U.S. consumer sentiment dips in June - report 

Fri June 27, 2003 09:59 AM ET 
NEW YORK, June 27 (Reuters) - U.S. consumers were slightly less optimistic about the economy in June, according to a University of Michigan report seen by market sources on Friday, as the job market stayed stagnant and a stocks rally faded.
In its final reading of consumer sentiment, the sources said the university's index fell to 89.7 during June, compared to a preliminary reading of 87.2 and May's final figure of 92.1. Economists polled by Reuters had expected, on average, that the figure would slip to 87.3.

The current conditions index rose to 94.7 in June against May's final figure of 93.2. But the future expectations component deteriorated, hitting 86.4 against May's 91.4.
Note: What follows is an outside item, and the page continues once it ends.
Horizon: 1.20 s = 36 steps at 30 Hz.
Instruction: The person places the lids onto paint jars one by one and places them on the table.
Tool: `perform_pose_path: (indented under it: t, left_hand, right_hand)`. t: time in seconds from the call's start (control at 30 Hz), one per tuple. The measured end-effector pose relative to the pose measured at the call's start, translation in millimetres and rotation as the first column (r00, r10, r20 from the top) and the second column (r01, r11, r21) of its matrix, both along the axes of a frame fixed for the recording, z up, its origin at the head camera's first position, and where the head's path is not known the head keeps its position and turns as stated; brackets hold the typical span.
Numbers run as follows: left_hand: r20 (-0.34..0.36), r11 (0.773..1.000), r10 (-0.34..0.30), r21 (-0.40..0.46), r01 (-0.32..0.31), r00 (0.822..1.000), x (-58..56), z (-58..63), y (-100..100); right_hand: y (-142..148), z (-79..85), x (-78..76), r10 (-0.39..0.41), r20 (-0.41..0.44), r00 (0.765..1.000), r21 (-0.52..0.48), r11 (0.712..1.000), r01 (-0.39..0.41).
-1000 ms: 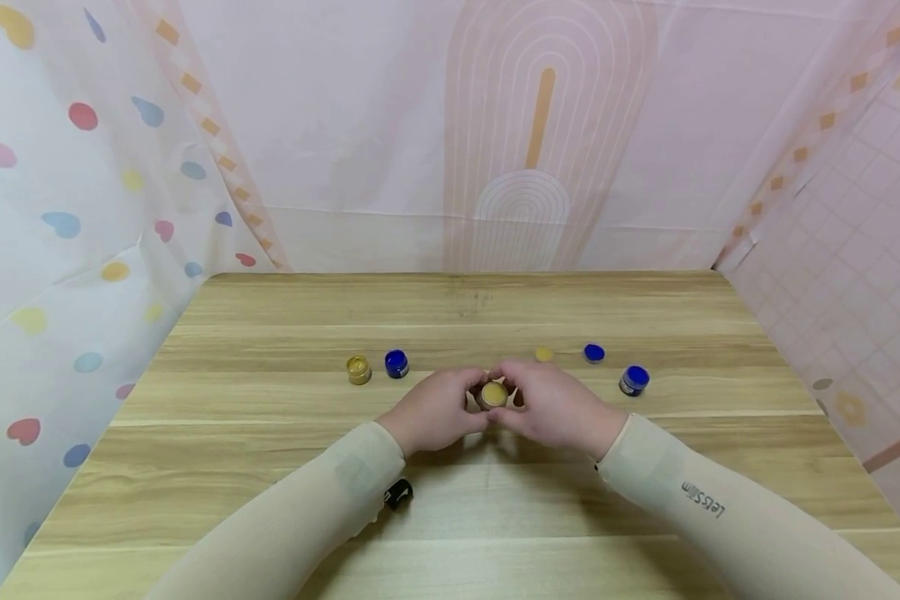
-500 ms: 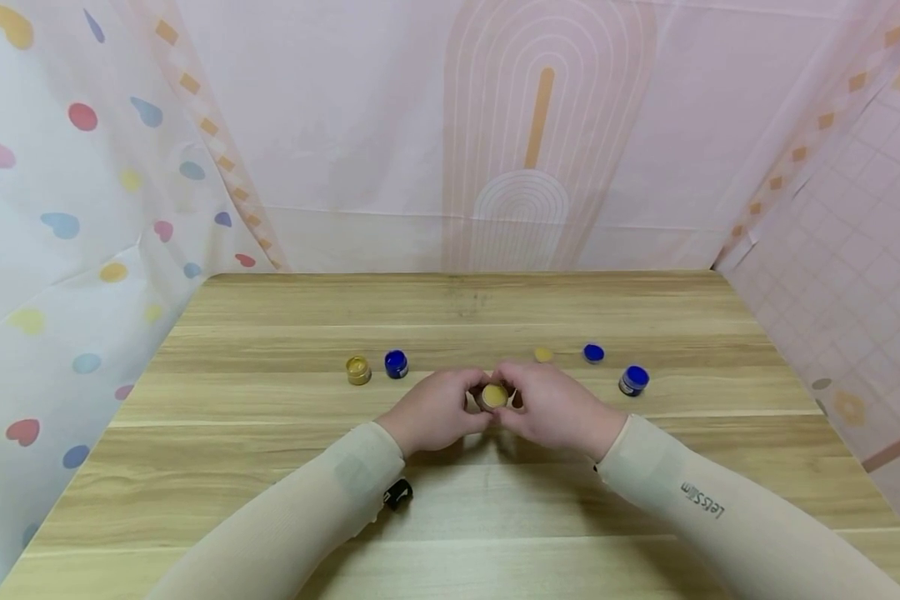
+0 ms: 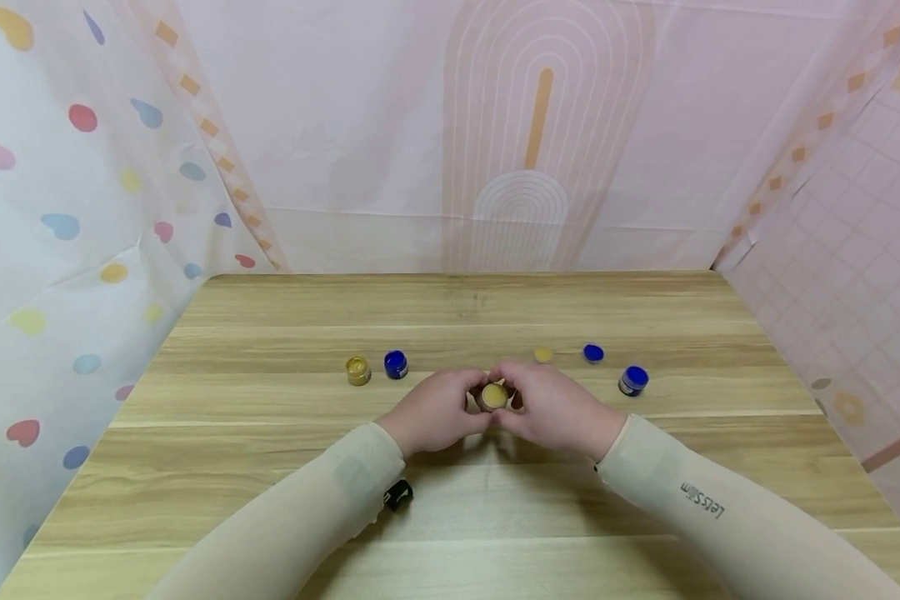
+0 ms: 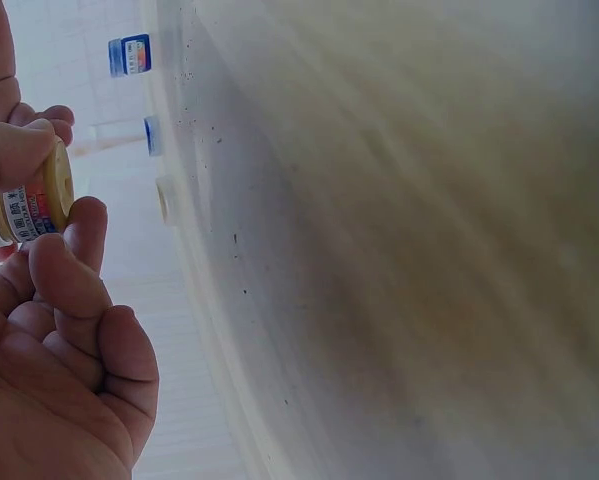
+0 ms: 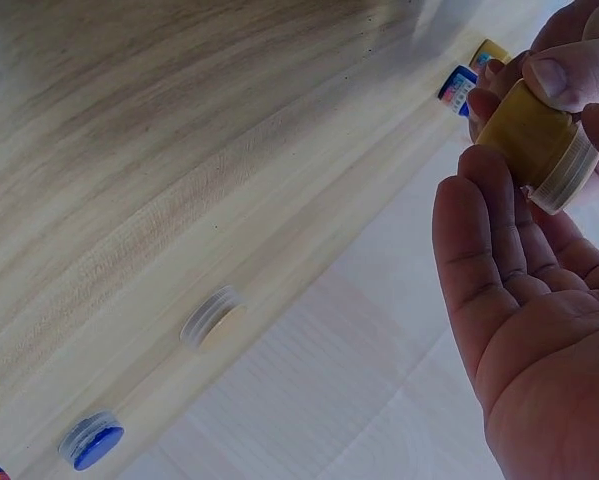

Michigan's gauge was largely in line with a survey released on Tuesday by the Conference Board, a private New York business group. The Conference Board's index showed that sentiment toward the economy's current state had also waned in June, but consumers were increasingly expectant that the business activity would rebound within six months.

Bellwether U.S. stock indexes surged after the end of the war in Iraq but have stalled recently as signs of an economic revival remain tentative. The moribund labor market has shown no sign of turning around and economic growth has not accelerated sufficiently to create new jobs.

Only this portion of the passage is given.